Work to complete
Quote the listing below in full and exactly as written, but omit every picture.
(Raw data Opens)
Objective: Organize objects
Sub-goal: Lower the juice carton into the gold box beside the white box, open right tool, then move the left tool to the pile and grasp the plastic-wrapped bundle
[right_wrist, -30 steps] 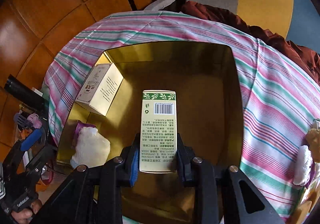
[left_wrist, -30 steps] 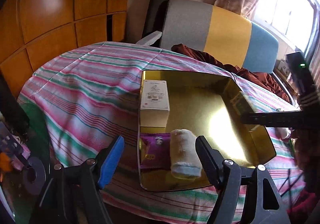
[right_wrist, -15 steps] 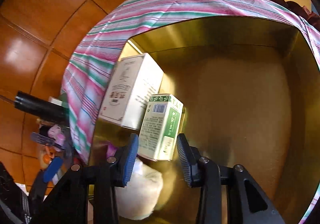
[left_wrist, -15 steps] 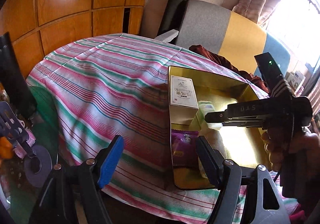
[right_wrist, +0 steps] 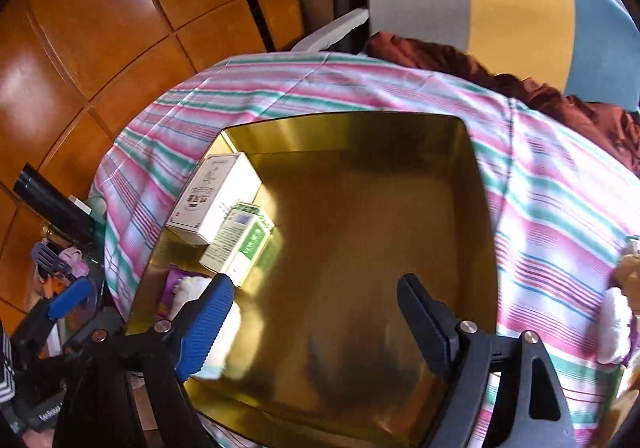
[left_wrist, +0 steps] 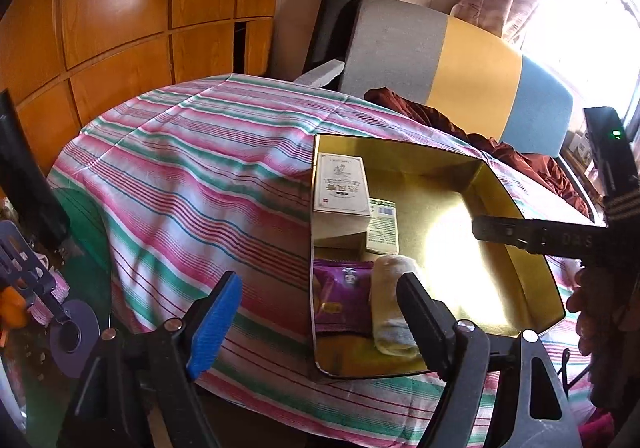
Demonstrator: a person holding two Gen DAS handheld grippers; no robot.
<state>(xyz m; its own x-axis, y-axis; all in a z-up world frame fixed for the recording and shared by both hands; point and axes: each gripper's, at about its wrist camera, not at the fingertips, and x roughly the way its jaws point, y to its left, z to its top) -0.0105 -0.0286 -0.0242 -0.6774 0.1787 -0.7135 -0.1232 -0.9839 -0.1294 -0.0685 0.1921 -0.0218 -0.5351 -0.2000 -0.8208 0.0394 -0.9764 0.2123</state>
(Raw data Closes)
Output of the task
Objective: Organize objects
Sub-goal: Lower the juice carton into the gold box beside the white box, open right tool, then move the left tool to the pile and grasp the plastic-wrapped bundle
[right_wrist, -30 steps] 
[left_wrist, -30 steps] 
[right_wrist, -15 steps] 
[left_wrist, -15 steps] 
[right_wrist, +0 steps] 
[left_wrist, +0 steps] 
Demonstrator: a person holding two Gen DAS handheld grippers; no robot.
<state>(xyz m; its own x-axis, y-axis; all in a z-up world frame fixed for the recording and shared by both hands; point and axes: each gripper's, at about its wrist camera, not at the fingertips, and x roughly the way its jaws point, y to its left, z to its top) -0.0105 -0.0286 -0.0242 -0.6774 0.1787 -0.7135 -0.1232 -0.9839 -0.1294 -0.0685 0.1921 -0.0218 -0.5351 -0.2000 -0.8208 0.0394 -0.9764 0.2123</state>

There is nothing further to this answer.